Ну даже, допустим, они помирятся. Даже. Допустим. А дальше-то что? Его нечастые наезды в Москву, по вызову? как вызывают дорогую девочку на ночь-другую в Дубаи? Или она осчастливит визитом костромскую губернию? Не смешите, я вас умоляю! А если такое случится, тут и наступит конец. В Костроме, как в деревне, все на виду; их застукают, расколют, узнают, кто такая и откуда, а главное – чья; да ты, Иван, альфонс?.. Может, женишься на миллионщице? а? что? слабо?
Слабо, слабо. А не слабо, так вовсе непонятно. Он – при ней – кто? Разменная фигура? Актер, исполняющий
А сын? Вернется ведь когда-нибудь и сын? Ноль внимания, фунт презрения; ну мамочка, ты учудила.
Но еще страшнее и тошнотней – представить, что прямо с завтрашнего дня она для него превратится в закрытую тему. Сэр! простите, сэр! а вас не велено пускать. И никогда, никогда, слышите, никогда он больше ее не увидит. Не прижмет, не приласкает. Жизнь без нее. Он справится, конечно, но – тоска.
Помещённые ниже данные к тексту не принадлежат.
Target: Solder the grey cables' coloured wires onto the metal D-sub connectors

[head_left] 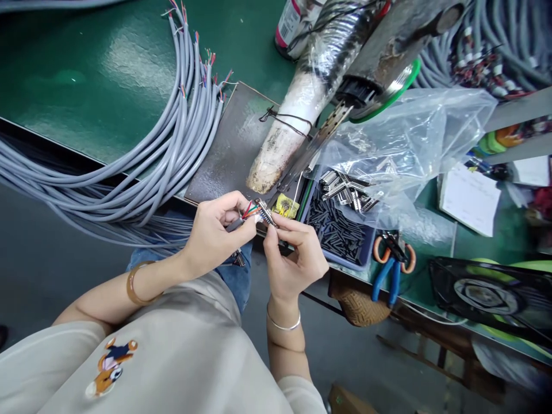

Ох, попал, попал, попал… Да что уж… Как будет, так и будет. Надо настроиться на трудный разговор – и хотя бы теперь не ударить в грязь лицом.
Прежде чем начать рассказ и покаянное признание, Иван достал из пальто навигатор, включил:
– Прости тупого, я не сообразил, надо было раньше посмотреть, где прячется от нас Степан Абгарыч.
Свинцовый шарик лежал неподвижно, как суслик в норке. И эта норка была в Барвихе. У той самой Тамары Василич.